Wednesday, March 14, 2012

How not to stop Boko Haram

Most likely the boy in this picture is now dead.

This picture was taken in "The Crack"; the local HQ of the Nigerian Police's Special Anti Robbery Squad in Maiduguri, Nigeria, a year ago.

It shows a young man, called Mohammed Zakaria, who was arrested by the policeman sitting behind him.

The 20-year-old confessed to being a member of the Boko Haram group, and showed police to where a cache of arms was hidden in a Damturu safe house in February last year.

When they brought him in to the office, the first thing I noticed was how he smelled. A thick, musty smell of body and fear.

Dry blood spotted his shirt, as he talked to us he tried to hide it in his lap, perhaps afraid that if the foreigners saw it he might be beaten again.

But it was there and I saw it.

He told my colleague and I he had been selling houseware; batteries, padlocks, brushes and the like, from a cart in the market when some men came up to him and asked him if he wanted to earn some money.

As he only made around 2,000 naira (about £8 or $12) a week, he said yes.

It was the start of an association that would end with him driving guns into Nigeria from the border with Cameroon to Yobe state.

So he said.

As the police routinely use torture as a method of "investigation" its difficult to say for sure what the truth is.

My colleague and I were both eager to leave "The Crack".

When we did, we looked at each other. "They will kill him won't they?" I asked. My friend nodded once.

We discussed what we could do. We thought about giving his name to a trusted local journalist, so that someone could make sure he went to trial and keep a light on him. But it was useless, one boy among so many? There really is no way of following up something like this.

I feel very uncomfortable about these "parade" pictures.

Normally I'd say to take a picture of a suspect who has not been tried and convicted in such circumstances is a violation of their rights.

I feel ashamed of taking that picture of Mohammed Zakaria, paraded in front of me like a trophy.

But look at these boys.

They were captured during a failed raid to rescue two European hostages, Chris McManus and Franco Lamolinara in Sokoto this month, this is their "parade" photo taken by the Nigerian media.

Given the "normal" situation as we find it in Nigeria, It is unlikely that, at the end of a trial they will be given a sentence of death by a judge, invested with the power of the state to administer capital punishment.

It is unlikely they will live out the rest of their lives in a jail cell, pondering the error of their ways.

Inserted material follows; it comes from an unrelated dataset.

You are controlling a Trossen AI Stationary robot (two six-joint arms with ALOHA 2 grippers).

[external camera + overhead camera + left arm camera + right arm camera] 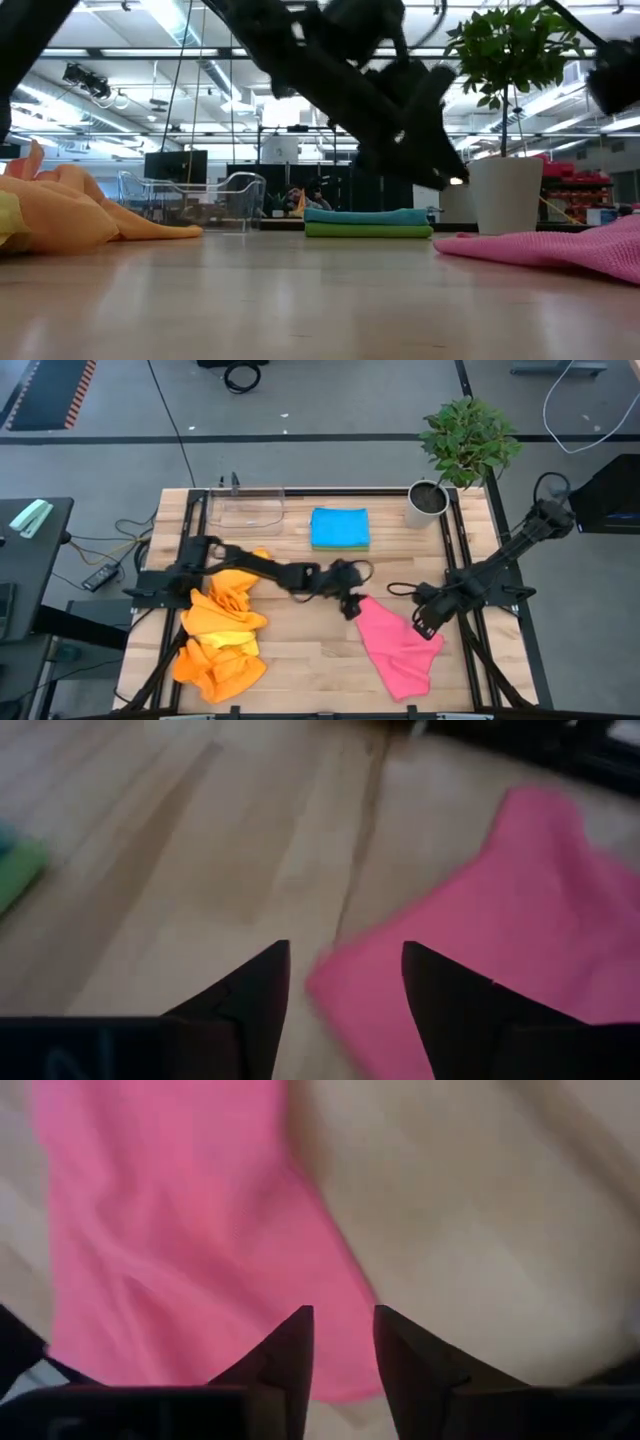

It is unlikely a judge will consider a verdict on them, or even hear evidence against them. Maybe they won't even see a trial.

I think it is unlikely they will even get a lawyer.

Because, like their colleague, it is more than likely they too will be dead soon.

Perhaps taken to a scrubby bit of ground and shot unceremoniously in the head.

This video was taken in the aftermath of the 2009 Maiduguri uprising. It shows how the police deal with the situation (WARNING THESE ARE GRAPHIC):

So does this one:
Some of the officers in these videos, and their commanders, have been charged with murder.

But a lot of the anger that drives Boko Haram comes from the continuing brutal treatment the police mete out to Nigerians.

With every execution or police atrocity two things happen; Boko Haram draw more strength, and they become harder to stop.

People don't want to talk to the Nigerian police about Boko Haram.

If you do you could easily be the next one to disappear into "The Crack", it is thought.

Perhaps I'm wrong and these teenagers won't go the way of so many other young men in Nigeria. I hope so.
If the UK and the rest of the world want to help, they could start by insisting that Nigeria lives up to the rule of law, and they could provide more help to train the police force.

They could also use their diplomatic pressure to make sure that Boko Haram suspects are all accounted for during their arrest and detention, witness that they are tried and made to account for what they have done in a way that reflects the values that we claim to hold so dear.


  1. Keep up the reporting. The story has to be told. Few outside of Nigeria understand what is going on. The fear and slaughter is increasing by the day. I have been reporting and writing for some time on

  2. Thanks for this good article. It's terrible that people are losing sight of this more sinister menace, while being distracted by the spectacle of terrorism.